Re: Persistence of memory
Good timing Archer, the notion of memory and identity were the focus of one of my courses this week.
Anyways, the phenomena is that you suffer from memory loss that apparently is very random, but it hasn't to your knowledge impacted your Shadow memories (meaning not Memories of being a Shadow, but memories connected to that identity, such as figuring stuff out, the lurker's name, etc). It does seem odd, because you assume if a significant portions of your memories were effected at random, than by chance you'd lose something about being Shadow. So if this isn't by chance it means there is something different about Shadow memories.

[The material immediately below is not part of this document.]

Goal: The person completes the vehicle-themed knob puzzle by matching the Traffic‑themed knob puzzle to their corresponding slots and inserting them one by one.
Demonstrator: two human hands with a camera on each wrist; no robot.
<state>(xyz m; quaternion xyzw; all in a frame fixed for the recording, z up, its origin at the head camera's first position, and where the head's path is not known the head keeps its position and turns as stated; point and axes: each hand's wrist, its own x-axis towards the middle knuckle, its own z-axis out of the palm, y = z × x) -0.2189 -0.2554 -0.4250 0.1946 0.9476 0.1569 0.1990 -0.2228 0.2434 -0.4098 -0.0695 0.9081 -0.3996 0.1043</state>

So my first questions/thoughts are about your observations, cause frankly that's what we have to work with. I hinted at it above, but what about the amount of memories lost? I know you can't actually say how much you lost, but do you think that enough has been lost that it not effecting your Shadow memories is really an anomaly? Also are you geeky/anal/systematic enough to record your findings on your identity to help confirm that nothing in the shadow realm was lost?
You mentioned the Shadow memories as imagination and maybe that wasn't effected, but what about other permutations of your memory? Stories and comics you've wanted to write, are they still kicking around? Shadow memories being safe cause they are stored in your Shadow self I'd disagree with. Bias-up, it doesn't fit into my model, but also your memories as mentioned include this-life stuff relevant to the Shadow identity, which I don't see how/why those would be stored in the Shadow self. I also don't think most people have such an easy/strong/active connection with their Higher Self. You mentioned that hockey wasn't affected, was that just muscle-memory or did that include information? If it included information, sorry to simplify you, but perhaps memories that are important to your creation of self-identity weren't affected. Do you know if you lost memories that were intrinsically related to your identity? You mentioned the family house for example, but most of our don't situate our identities in our extended family, only close family tend to reflect our personality.
Now if i were to include myself in the sample though we get a different animal. I find my memories, this life and past lives, tend to be prone to the same slow decay/loss, with relevant/important memories being resistant. I've gone back through journals, and read past life memories that almost make me think someone else was writing in my books (in my writing...) and some that make me go "Oh yeah..." What I remember tends to be the more important aspects, and what I draw or have drawn meaning and identity from. Of course, like most memories (interpersonal use of the word regarding the function, rather than the intrapersonal use of the word related to stored information) I have really random vivid memories that I can't shake, even though they are of no relevance to my life or identity. This life; the view from my isolated crib when I was dying the second time, or carrying a plant up the stairs when my Grandma moved. Past life; sitting at my desk after school was dismissed because I didn't want to go home, or star gazing on a snow-blown windy night. Meaningless on a surface level to my identity and history, but they don't seem to fade. When I add imagination into the mix, again it reacts the same. Fictional worlds for stories I've written or want to write seem to fade or stay largely based on their importance and withdraw.
Anyways, those would be my initial thoughts on this, obviously a touch slanted to the relevance of identity-formation memories cause of my readings and writings this week, but none the less I think I still hit most of what I wanted to.
When we first begin all things simply are.
As we grow all things are external.
As we learn all things are internal.
As we understand all things are not.